Task details
Every line of the data below needs to be reproduced exactly.

▶

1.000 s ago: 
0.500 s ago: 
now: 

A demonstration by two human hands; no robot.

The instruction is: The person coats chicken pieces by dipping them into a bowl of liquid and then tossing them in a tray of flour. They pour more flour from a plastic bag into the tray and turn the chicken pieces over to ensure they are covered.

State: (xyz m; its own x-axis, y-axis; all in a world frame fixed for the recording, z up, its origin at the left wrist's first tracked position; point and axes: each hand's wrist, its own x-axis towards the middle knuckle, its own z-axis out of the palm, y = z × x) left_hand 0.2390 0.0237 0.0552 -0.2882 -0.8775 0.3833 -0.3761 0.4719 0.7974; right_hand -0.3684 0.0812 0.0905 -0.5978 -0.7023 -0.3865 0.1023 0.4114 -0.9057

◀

Written answer
1.000 s ago: 
0.500 s ago: 
now: 

A demonstration by two human hands; no robot.

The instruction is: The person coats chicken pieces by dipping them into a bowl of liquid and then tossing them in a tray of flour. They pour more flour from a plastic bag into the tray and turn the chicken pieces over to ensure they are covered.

State: (xyz m; its own x-axis, y-axis; all in a world frame fixed for the recording, z up, its origin at the left wrist's first tracked position; point and axes: each hand's wrist, its own x-axis towards the middle knuckle, its own z-axis out of the palm, y = z × x) left_hand 0.2390 0.0237 0.0552 -0.2882 -0.8775 0.3833 -0.3761 0.4719 0.7974; right_hand -0.3684 0.0812 0.0905 -0.5978 -0.7023 -0.3865 0.1023 0.4114 -0.9057

The exercise calls for nothing more.